Assuming that you can have the software validated to a CGMP standard, it would be nice to be able to verify print quality in-line. First, the verifier could tell us that the overall quality is C or better. Second, it could provide us information that will help us better monitor printing. Verification looks at nine different attributes of the print quality, and some of those we cannot control because they are driven by the type of substrate, the ink, and the print mat or the ink carrier. Those things are fixed during qualification. However, there are things we can do, like adjust pressure or clean the roller, that can positively affect print quality. Reviewing these attributes as close to the process as possible will enable us to adjust the process to avoid printing lower-quality bar codes. No one has a system available that allows in-line bar code verification according to ANSI standards. There’s an opportunity for someone to develop such a system.
Verification checks so many different bar code attributes, and it is a slow process when compared to bar code scanning. We scan each bar code that we print to make sure it is readable, and then we do periodic quality checks with a verifier where we take a sample off the manufacturing line to make sure that we are still maintaining a high level of print quality during the whole manufacturing process.
So adding in-line verification can slow down a line?
Boy, that’s an understatement.
It takes seconds for a verifier to give you a read back, which is too long for manufacturing line speeds in many cases. To make sure you maintain print quality, you develop an off-line plan with statistically valid sampling. That is where we are going.
But what if you want to be able to monitor trends in your printing process so that you can react long before you have a problem? It gets prohibitively expensive to stop the line, fix the problem, and reinspect the blisters that might be of dubious quality. We definitely need in-line verification. Off-line verification is time consuming, resource intensive, and slow.
Will bar coding give you a competitive advantage?

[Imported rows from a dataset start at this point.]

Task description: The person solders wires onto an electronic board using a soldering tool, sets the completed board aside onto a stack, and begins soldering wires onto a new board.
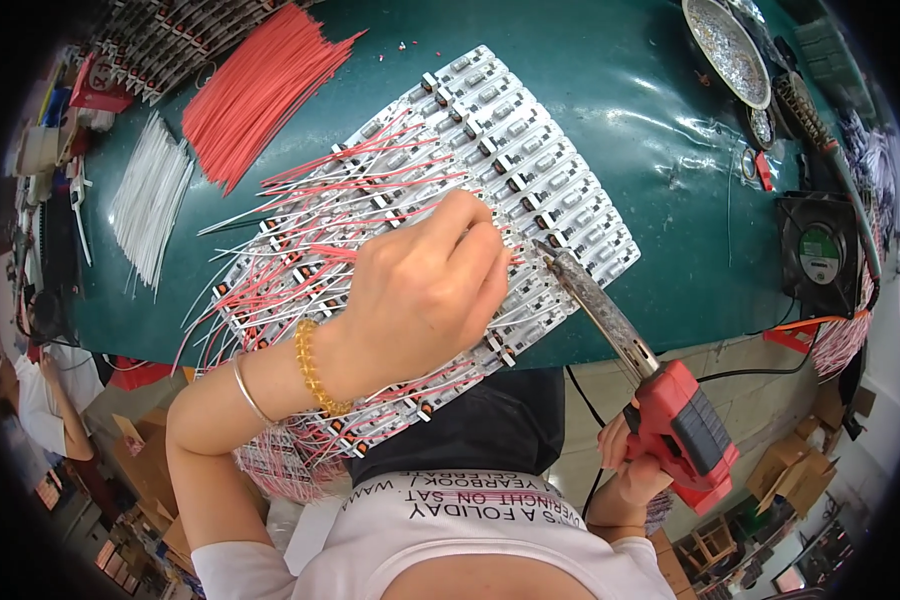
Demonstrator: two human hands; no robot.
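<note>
A panel of white circuit boards [580,200] lies slanted across the near edge of the table, with many thin red and white wires [270,275] attached on its left part. My left hand [430,285] is over the panel's middle, closed in a pinch on a red wire [516,262], whose end shows just past the fingers; the fingertips are mostly hidden. Gripped in my right hand [630,465] is a red soldering gun [675,430]. Its long metal barrel slants up and left, and the tip is at the boards beside my left fingertips.
On the green table [610,60], a pile of red wires [260,95] and a pile of white wires [153,200] lie at the left. Far right are an oval metal dish [727,50], a coiled holder [802,108] and a black fan [818,245]. A black cord [760,372] trails right.
</note>
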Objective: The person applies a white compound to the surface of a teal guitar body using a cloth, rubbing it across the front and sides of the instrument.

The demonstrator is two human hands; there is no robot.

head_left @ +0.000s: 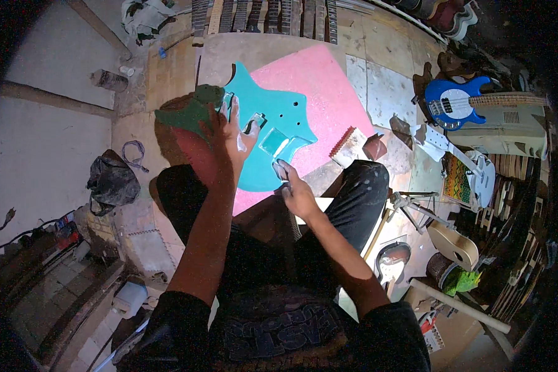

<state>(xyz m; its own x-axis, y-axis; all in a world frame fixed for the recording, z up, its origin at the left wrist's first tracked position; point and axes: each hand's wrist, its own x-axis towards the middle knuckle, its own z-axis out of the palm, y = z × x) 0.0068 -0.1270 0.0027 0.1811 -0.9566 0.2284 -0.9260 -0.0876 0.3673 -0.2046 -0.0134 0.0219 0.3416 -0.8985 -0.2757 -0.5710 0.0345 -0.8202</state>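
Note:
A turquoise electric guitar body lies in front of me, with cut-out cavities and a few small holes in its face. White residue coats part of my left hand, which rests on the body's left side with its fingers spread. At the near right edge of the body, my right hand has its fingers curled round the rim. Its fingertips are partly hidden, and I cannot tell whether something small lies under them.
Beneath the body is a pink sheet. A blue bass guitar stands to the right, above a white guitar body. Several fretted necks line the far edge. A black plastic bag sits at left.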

We first started our evaluation about a year before the NCCMERP paper came out. Our CEO at the time, Bill Steere, asked the question, why do we not have bar codes on our hospital blister packs? He had heard that hospitals were interested in having bar codes to prevent dispensing errors. Management said it wasn’t concerned about cost, just doing the right thing. We in the packaging community got excited about being able to make an impact, and we all worked long and hard to get to where we got. But cost never came up. Is it a competitive advantage? Time will tell. The market is going to dictate it. We think it’s the right thing to do and hope hospitals will develop systems to take advantage of it.